TRY IT: Once you have read the data below, print all of it exactly.

Dataset items:
-----

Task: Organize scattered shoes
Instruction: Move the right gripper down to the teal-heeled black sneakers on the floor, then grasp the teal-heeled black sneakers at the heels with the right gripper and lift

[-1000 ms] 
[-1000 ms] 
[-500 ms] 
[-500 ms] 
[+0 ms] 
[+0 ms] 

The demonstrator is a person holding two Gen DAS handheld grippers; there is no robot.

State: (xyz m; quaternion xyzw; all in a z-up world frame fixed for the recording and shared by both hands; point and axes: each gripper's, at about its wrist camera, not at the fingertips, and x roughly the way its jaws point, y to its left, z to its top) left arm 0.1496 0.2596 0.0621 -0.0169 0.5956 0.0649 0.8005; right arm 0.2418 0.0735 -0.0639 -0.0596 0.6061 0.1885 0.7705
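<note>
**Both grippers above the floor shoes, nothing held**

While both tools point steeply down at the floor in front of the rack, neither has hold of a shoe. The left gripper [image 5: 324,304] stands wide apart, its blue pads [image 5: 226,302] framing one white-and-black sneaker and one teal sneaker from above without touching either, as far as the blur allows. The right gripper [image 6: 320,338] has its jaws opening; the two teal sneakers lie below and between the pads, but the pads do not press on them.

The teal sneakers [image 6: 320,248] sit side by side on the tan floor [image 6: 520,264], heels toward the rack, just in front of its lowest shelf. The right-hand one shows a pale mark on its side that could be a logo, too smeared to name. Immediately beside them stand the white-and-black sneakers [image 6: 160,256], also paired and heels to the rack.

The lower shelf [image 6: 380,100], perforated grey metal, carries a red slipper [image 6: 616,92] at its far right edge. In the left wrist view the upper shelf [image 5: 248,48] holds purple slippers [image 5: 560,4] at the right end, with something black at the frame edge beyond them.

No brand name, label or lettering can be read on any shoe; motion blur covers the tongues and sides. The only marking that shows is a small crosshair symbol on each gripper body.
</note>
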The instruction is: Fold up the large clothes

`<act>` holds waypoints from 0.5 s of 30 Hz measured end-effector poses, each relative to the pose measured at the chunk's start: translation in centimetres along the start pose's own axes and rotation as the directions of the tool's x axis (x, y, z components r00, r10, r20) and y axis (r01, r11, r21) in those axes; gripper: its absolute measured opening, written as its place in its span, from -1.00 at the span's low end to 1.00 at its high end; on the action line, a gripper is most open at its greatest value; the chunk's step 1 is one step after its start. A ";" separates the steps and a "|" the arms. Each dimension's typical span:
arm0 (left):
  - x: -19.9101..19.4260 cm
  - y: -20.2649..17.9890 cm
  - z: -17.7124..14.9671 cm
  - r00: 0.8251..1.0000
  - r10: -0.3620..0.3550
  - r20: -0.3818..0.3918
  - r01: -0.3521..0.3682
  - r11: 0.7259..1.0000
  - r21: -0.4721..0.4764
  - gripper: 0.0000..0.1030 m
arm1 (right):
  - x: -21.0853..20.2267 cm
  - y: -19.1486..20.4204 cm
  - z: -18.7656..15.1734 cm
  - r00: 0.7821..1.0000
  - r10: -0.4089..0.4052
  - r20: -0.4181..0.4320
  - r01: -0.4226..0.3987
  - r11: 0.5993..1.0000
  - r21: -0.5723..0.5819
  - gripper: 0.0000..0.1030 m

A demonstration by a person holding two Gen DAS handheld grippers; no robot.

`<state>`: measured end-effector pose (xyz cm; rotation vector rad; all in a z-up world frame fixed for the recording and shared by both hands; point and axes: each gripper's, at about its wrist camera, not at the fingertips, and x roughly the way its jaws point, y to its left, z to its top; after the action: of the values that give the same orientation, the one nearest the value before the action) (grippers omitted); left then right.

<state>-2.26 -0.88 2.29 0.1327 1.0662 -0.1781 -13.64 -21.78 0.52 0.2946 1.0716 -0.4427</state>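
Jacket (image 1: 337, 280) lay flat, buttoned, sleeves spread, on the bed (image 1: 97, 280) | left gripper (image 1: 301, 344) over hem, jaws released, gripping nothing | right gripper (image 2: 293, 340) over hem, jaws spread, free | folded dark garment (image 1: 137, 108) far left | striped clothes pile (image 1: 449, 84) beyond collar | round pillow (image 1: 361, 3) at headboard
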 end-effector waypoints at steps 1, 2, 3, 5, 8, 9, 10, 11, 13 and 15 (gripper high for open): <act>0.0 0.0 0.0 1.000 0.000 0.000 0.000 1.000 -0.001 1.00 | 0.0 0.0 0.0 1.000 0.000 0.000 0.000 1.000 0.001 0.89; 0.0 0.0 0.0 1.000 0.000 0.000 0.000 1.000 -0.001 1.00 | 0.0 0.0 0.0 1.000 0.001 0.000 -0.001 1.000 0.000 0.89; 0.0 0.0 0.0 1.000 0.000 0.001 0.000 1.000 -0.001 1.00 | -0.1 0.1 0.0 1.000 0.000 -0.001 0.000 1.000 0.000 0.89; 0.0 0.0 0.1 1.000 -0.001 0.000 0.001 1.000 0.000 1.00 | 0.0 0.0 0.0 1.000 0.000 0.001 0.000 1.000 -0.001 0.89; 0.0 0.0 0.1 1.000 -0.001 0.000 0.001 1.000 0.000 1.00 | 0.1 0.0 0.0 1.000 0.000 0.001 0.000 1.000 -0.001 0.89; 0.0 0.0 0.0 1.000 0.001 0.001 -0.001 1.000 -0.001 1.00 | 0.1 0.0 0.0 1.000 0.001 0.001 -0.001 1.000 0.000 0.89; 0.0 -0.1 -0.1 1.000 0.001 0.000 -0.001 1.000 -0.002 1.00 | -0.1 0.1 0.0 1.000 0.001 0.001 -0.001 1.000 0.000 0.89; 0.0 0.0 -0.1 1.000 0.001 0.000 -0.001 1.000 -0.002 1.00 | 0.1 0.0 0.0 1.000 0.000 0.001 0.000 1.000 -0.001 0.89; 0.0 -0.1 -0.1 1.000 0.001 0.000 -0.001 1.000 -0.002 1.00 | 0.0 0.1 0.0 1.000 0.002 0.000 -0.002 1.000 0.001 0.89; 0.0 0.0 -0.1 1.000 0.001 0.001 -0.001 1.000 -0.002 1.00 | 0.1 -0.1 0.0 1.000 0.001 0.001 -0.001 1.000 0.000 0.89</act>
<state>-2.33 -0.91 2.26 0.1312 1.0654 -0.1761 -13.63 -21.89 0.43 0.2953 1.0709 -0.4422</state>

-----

YOUR SOLUTION:
Task: Organize scattered shoes
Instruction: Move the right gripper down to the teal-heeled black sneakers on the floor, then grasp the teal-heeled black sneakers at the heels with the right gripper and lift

[-1000 ms] 
[-1000 ms] 
[-500 ms] 
[-500 ms] 
[+0 ms] 
[+0 ms] 

The demonstrator is a person holding two Gen DAS handheld grippers; there is no robot.

State: (xyz m; quaternion xyzw; all in a z-up world frame fixed for the recording and shared by both hands; point and axes: each gripper's, at about its wrist camera, not at the fingertips, and x roughly the way its jaws point, y to its left, z to its top) left arm 0.1496 0.2596 0.0621 -0.0169 0.5956 0.0649 0.8005; right arm 0.2418 0.0735 -0.0639 -0.0596 0.6061 0.1885 0.7705
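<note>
**Both grippers above the floor shoes, nothing held**

While both tools point steeply down at the floor in front of the rack, neither has hold of a shoe. The left gripper [image 5: 324,304] stands wide apart, its blue pads [image 5: 226,302] framing one white-and-black sneaker and one teal sneaker from above without touching either, as far as the blur allows. The right gripper [image 6: 320,338] has its jaws opening; the two teal sneakers lie below and between the pads, but the pads do not press on them.

The teal sneakers [image 6: 320,248] sit side by side on the tan floor [image 6: 520,264], heels toward the rack, just in front of its lowest shelf. The right-hand one shows a pale mark on its side that could be a logo, too smeared to name. Immediately beside them stand the white-and-black sneakers [image 6: 160,256], also paired and heels to the rack.

The lower shelf [image 6: 380,100], perforated grey metal, carries a red slipper [image 6: 616,92] at its far right edge. In the left wrist view the upper shelf [image 5: 248,48] holds purple slippers [image 5: 560,4] at the right end, with something black at the frame edge beyond them.

No brand name, label or lettering can be read on any shoe; motion blur covers the tongues and sides. The only marking that shows is a small crosshair symbol on each gripper body.
</note>
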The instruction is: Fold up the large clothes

`<act>` holds waypoints from 0.5 s of 30 Hz measured end-effector poses, each relative to the pose measured at the chunk's start: translation in centimetres along the start pose's own axes and rotation as the directions of the tool's x axis (x, y, z components r00, r10, r20) and y axis (r01, r11, r21) in those axes; gripper: its absolute measured opening, written as its place in its span, from -1.00 at the span's low end to 1.00 at its high end; on the action line, a gripper is most open at its greatest value; the chunk's step 1 is one step after its start. A ";" separates the steps and a "|" the arms. Each dimension's typical span:
arm0 (left):
  - x: -19.9101..19.4260 cm
  - y: -20.2649..17.9890 cm
  - z: -17.7124..14.9671 cm
  - r00: 0.8251..1.0000
  - r10: -0.3620..0.3550
  - r20: -0.3818..0.3918
  - r01: -0.3521..0.3682
  - r11: 0.7259..1.0000
  - r21: -0.4721..0.4764
  - gripper: 0.0000..0.1030 m
arm1 (right):
  - x: -21.0853..20.2267 cm
  - y: -19.1486..20.4204 cm
  - z: -18.7656..15.1734 cm
  - r00: 0.7821..1.0000
  - r10: -0.4089..0.4052
  - r20: -0.4181..0.4320
  - r01: -0.4226..0.3987
  - r11: 0.5993..1.0000
  - r21: -0.5723..0.5819
  - gripper: 0.0000..0.1030 m

A demonstration by a person holding two Gen DAS handheld grippers; no robot.

`<state>`: measured end-effector pose (xyz cm; rotation vector rad; all in a z-up world frame fixed for the recording and shared by both hands; point and axes: each gripper's, at about its wrist camera, not at the fingertips, and x roughly the way its jaws point, y to its left, z to its top; after the action: of the values that give the same orientation, the one nearest the value before the action) (grippers omitted); left then right.

<state>-2.26 -0.88 2.29 0.1327 1.0662 -0.1781 -13.64 -21.78 0.52 0.2946 1.0716 -0.4427</state>
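Jacket (image 1: 337, 280) lay flat, buttoned, sleeves spread, on the bed (image 1: 97, 280) | left gripper (image 1: 301, 344) over hem, jaws released, gripping nothing | right gripper (image 2: 293, 340) over hem, jaws spread, free | folded dark garment (image 1: 137, 108) far left | striped clothes pile (image 1: 449, 84) beyond collar | round pillow (image 1: 361, 3) at headboard
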 end-effector waypoints at steps 1, 2, 3, 5, 8, 9, 10, 11, 13 and 15 (gripper high for open): <act>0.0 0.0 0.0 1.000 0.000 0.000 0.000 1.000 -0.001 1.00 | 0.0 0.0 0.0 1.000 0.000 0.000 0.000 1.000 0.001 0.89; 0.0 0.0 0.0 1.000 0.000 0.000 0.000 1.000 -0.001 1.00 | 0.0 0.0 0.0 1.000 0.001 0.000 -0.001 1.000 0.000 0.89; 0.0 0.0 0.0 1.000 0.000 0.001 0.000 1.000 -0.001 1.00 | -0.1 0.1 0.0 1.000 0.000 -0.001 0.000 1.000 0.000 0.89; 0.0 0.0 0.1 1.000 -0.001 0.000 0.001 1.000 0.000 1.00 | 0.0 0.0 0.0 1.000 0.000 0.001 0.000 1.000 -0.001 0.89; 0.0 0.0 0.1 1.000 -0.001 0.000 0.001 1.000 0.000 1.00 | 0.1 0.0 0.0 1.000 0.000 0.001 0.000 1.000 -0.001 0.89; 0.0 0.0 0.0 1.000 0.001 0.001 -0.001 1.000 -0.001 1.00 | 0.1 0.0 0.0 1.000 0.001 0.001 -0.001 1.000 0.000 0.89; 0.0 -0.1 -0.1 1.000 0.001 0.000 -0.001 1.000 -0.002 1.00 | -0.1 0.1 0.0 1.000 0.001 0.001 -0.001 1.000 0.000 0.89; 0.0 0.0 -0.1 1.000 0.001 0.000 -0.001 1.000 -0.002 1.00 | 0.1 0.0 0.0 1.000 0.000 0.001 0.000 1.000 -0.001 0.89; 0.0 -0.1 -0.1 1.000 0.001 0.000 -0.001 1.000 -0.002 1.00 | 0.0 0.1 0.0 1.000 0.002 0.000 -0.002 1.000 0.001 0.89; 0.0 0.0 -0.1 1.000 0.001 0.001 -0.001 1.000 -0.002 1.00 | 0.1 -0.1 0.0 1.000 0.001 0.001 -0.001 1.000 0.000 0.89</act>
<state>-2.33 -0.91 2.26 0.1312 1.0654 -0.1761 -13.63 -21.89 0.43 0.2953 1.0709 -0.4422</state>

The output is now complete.